The present law is that a defendant is competent to plead or stand trial if he has the capacity to understand the nature and object of the proceedings against him, to comprehend his own condition in reference to such proceedings, and to make a rational defense. The issue of competency is one of fact to be determined by the trial court, and the means used to resolve it are discretionary with the court. Mental retardation does not necessarily imply incompetence to plead or stand trial. State v. Bradford, 223 Neb. 908, 395 N.W.2d 495 (1986). The determination of the trial court on the issue of a defendant's competency to enter a plea of guilty will not be set aside on appeal if there is sufficient evidence to support such finding. State v. Davis, 224 Neb. 771, 401 N.W.2d 165 (1987).
We have neither been referred to nor found any Nebraska law to suggest that the rules were otherwise when Tully entered his plea. We therefore apply the foregoing rules to the plea before us and conclude that the exchanges between Tully and the judge in accepting his plea, coupled with the court's observation of Tully's exchanges with his attorney, are sufficient to support the trial court's implicit finding that Tully was competent to plead.
In his final assignment Tully claims the trial court erred in failing to order a presentence investigation or to otherwise adequately inform itself about his background.
At the time of Tully's conviction Neb. Rev.

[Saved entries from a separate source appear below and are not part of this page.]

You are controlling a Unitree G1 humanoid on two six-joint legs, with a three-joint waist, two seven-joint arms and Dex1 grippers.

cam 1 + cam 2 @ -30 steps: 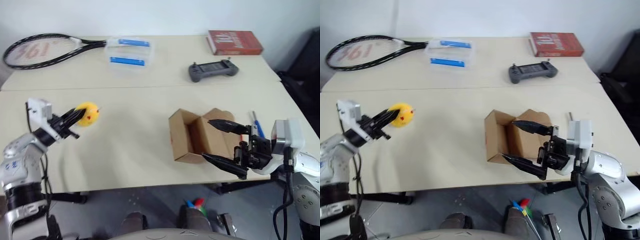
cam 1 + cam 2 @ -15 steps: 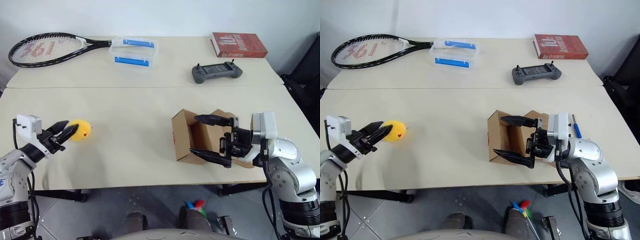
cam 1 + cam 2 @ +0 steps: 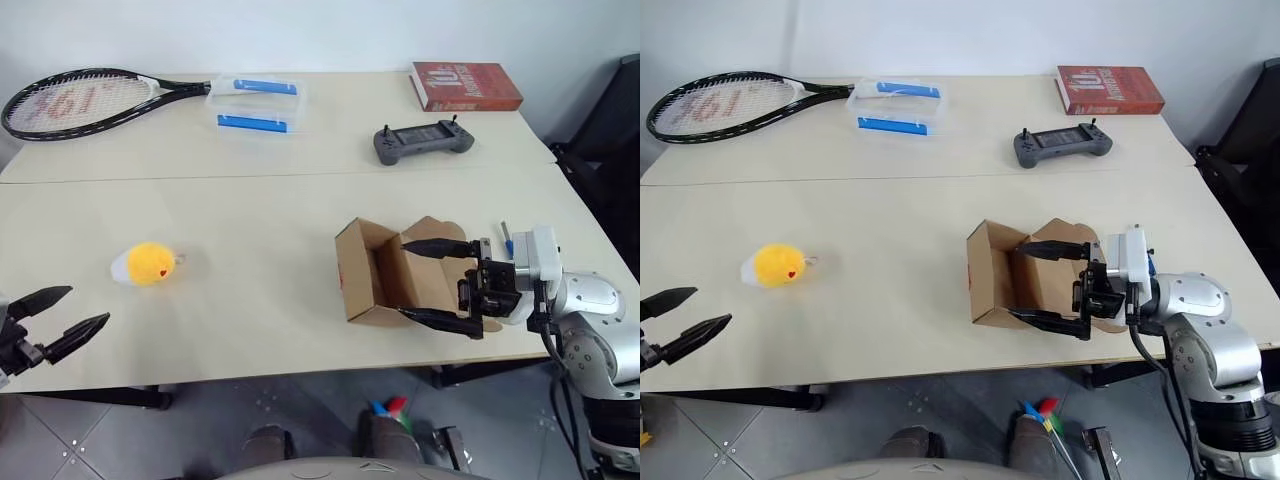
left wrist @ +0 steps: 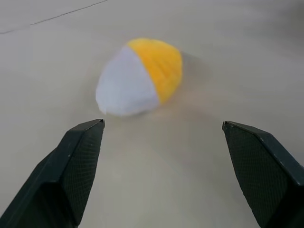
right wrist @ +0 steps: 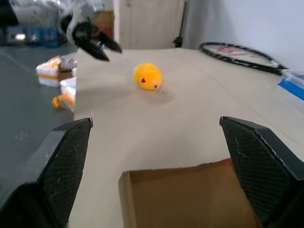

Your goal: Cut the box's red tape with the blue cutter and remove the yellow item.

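Lying free on the table (image 3: 260,290), the yellow item (image 3: 146,264) is sitting at 1 o'clock of the left gripper (image 3: 56,318), fingers spread empty; right gripper (image 3: 440,283) is gaping around the box (image 3: 375,272).

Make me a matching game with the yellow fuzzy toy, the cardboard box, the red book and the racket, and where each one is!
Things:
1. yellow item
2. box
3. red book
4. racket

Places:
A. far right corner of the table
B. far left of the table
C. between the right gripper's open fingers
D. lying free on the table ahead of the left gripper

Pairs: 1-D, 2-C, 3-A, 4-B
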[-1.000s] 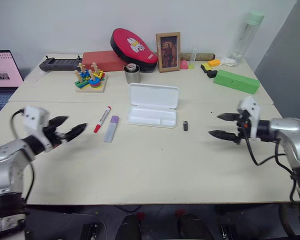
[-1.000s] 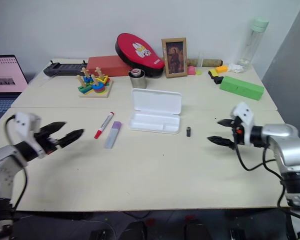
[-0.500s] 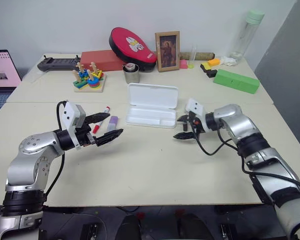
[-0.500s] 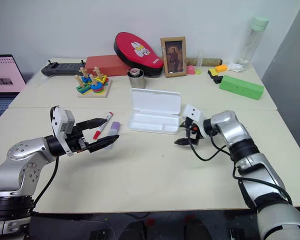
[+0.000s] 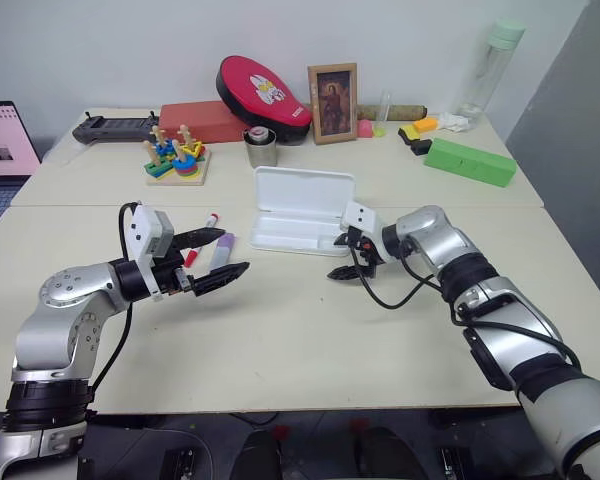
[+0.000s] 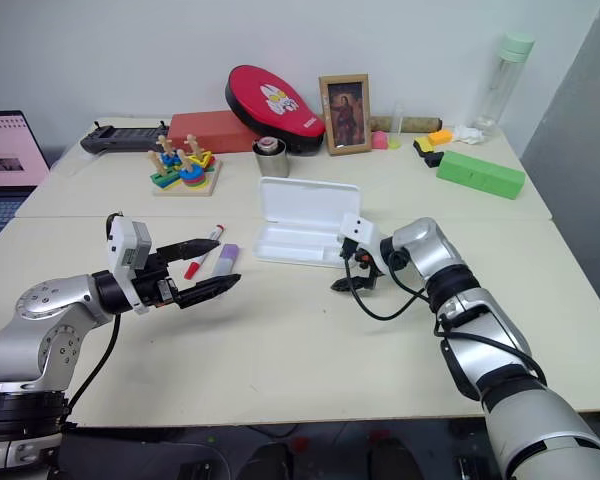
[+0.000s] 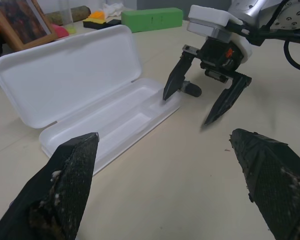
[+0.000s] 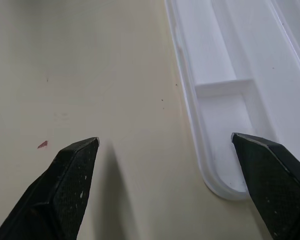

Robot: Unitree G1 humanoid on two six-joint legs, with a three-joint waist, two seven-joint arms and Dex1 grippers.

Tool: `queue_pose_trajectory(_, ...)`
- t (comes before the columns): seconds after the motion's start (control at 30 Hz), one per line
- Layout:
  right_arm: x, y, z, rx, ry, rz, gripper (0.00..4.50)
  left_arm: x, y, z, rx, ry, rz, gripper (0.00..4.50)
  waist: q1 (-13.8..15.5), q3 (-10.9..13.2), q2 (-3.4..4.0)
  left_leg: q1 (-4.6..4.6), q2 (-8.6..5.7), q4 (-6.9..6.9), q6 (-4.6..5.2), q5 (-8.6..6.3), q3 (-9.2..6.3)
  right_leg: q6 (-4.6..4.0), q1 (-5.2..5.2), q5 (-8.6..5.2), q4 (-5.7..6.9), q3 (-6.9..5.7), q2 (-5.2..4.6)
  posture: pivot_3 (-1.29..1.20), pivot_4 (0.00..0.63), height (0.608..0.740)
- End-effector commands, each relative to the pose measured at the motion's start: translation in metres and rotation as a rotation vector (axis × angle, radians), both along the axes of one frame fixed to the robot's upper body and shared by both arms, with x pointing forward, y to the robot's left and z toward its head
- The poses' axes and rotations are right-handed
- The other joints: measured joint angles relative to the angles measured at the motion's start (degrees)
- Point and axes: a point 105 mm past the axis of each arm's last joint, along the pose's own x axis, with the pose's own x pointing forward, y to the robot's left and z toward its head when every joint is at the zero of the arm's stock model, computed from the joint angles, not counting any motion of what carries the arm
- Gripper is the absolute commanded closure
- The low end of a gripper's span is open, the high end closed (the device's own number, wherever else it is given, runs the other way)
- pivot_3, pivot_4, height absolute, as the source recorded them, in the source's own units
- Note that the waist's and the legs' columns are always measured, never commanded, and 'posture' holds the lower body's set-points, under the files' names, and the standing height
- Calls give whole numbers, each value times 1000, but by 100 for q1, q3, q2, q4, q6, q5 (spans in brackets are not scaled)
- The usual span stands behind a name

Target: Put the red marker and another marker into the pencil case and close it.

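The open white pencil case (image 5: 302,196) lies mid-table with its lid tipped back and its tray empty. To its left lie the red marker (image 5: 211,218) and the lavender marker (image 5: 223,243), side by side. My left gripper (image 5: 234,250) hovers open just over and in front of both markers, partly hiding them and pointing right toward the case. My right gripper (image 5: 342,257) is open at the case's near right corner, tips pointing down close to the table. The right wrist view shows that corner of the pencil case (image 8: 230,100) between the fingers.
A small dark cylinder (image 7: 194,90) lies by the right gripper's fingers. At the back stand a stacking toy (image 5: 175,160), a metal cup (image 5: 262,147), a picture frame (image 5: 333,89), a red pad (image 5: 260,92), a green box (image 5: 470,162) and a bottle (image 5: 490,70). A laptop (image 5: 5,135) sits far left.
My right arm swung in from the table's right side to the case's near right corner. My left gripper moved right to the markers, then stayed still. Both stay open.
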Motion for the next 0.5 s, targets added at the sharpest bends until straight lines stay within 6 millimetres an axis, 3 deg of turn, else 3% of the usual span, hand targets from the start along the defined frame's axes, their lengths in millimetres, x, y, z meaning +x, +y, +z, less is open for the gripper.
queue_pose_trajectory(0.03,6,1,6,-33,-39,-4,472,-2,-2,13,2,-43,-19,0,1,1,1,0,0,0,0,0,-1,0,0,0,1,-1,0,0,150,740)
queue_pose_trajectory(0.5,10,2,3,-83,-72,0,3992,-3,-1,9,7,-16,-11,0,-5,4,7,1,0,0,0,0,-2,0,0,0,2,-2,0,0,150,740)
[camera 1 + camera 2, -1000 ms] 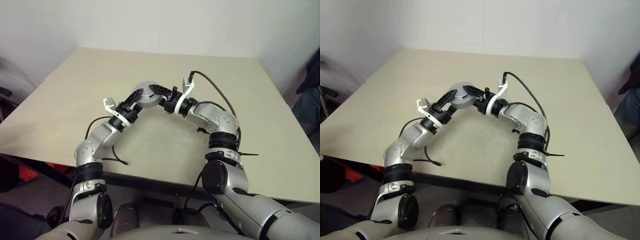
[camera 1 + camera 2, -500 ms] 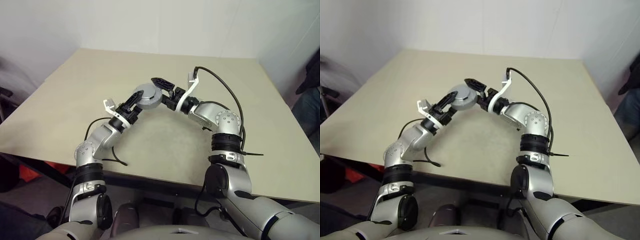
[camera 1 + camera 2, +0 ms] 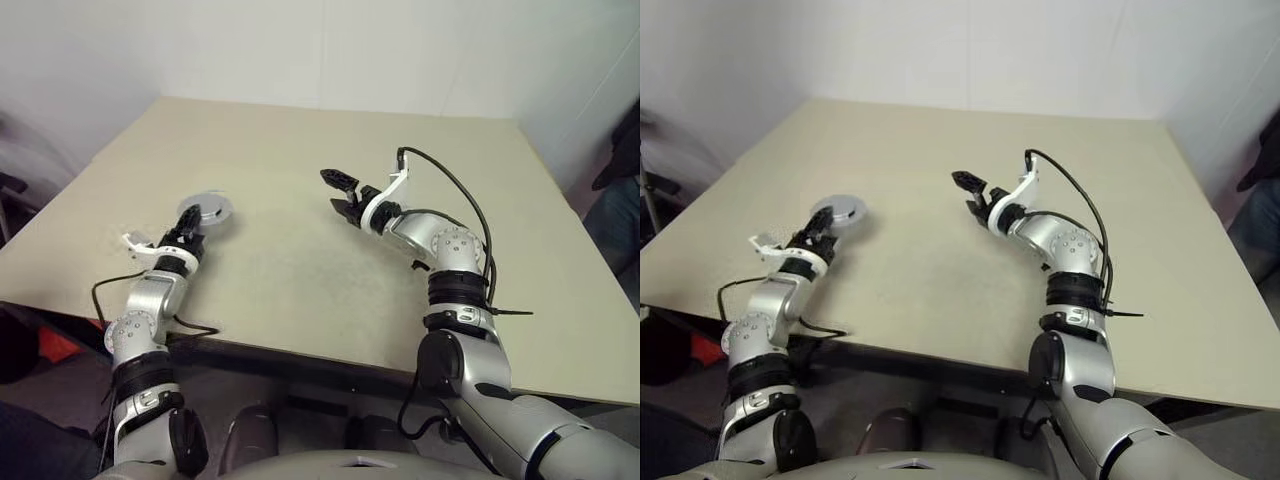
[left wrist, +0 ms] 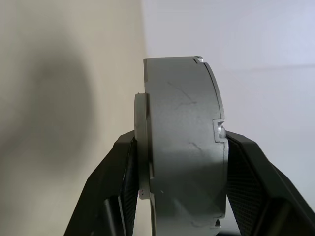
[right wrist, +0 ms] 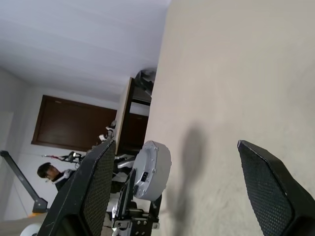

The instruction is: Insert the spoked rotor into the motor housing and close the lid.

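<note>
While the left tool (image 3: 190, 222) holds the motor housing (image 3: 206, 211) by its two flat faces, out over the left side of the tabletop (image 3: 300, 270), the right tool (image 3: 343, 194) stands wide and empty near the middle. To set the housing down well, I would lower it slowly until one flat face rests flush, and only then loosen the fingers.

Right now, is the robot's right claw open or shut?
Open: the right gripper has its black fingers spread wide with nothing between them.
</note>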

Stat. § 29-2217 (Reissue 1956) provided:
In all cases of criminal prosecution, whenever any person shall have been found guilty, by verdict of a jury, or by his plea of guilty duly entered in the cause, of any misdemeanor or any felony, except murder, treason, or forcible rape, it shall be the duty of the court in which such cause is pending to ascertain, if practicable, through the agency of a probation officer or otherwise, the age of the accused, whether the offense of which he is found guilty by such verdict is his first offense, the extent of the moral turpitude involved in the act committed by the accused, and such other facts and circumstances relating to the accused as he may desire to know.
(Emphasis supplied.) Clearly, this statute imposed no duty on the court to investigate prior to announcing sentence, as the crime to which Tully had pled guilty was specifically exempted from its embrace.
The level of Tully's education and intelligence and the fact that he had no past criminal record were known by the court. Tully does not tell us what additional information helpful to him any further investigation of his background would have revealed. This assignment is therefore controlled by the rule that one seeking postconviction relief bears the burden of establishing the basis for such relief. State v. Rubek, 225 Neb. 477, 406 N.W.2d 130 (1987). No such basis has been established.
There being no merit to Tully's assignments of error, the judgment of the district court denying postconviction relief is affirmed.